Task goal - The answer must repeat each line of the material exactly.

************

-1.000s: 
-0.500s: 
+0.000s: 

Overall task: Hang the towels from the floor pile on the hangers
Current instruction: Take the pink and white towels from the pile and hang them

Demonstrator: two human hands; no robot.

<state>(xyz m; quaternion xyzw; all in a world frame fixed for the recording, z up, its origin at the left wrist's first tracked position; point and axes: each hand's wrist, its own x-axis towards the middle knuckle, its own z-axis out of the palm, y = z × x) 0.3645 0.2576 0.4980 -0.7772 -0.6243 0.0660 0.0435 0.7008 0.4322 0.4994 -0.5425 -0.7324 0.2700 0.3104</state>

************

Solution to this exercise -
-1.000s: 
-0.500s: 
+0.000s: 

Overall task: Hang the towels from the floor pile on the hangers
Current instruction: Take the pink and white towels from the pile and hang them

Demonstrator: two human hands; no robot.

<state>(xyz m; quaternion xyzw; all in a world frame fixed for the recording, z up, its origin at the left wrist's first tracked position; point and axes: each hand's wrist, its own x-axis towards the middle knuckle, its own z-axis out of the palm, y = z × x) 0.3645 0.2576 0.4980 -0.7772 -0.6243 0.0660 0.0435 0.7008 0.4322 0.4994 -0.5425 -0.7324 0.2700 0.3104</state>

That is the complete answer.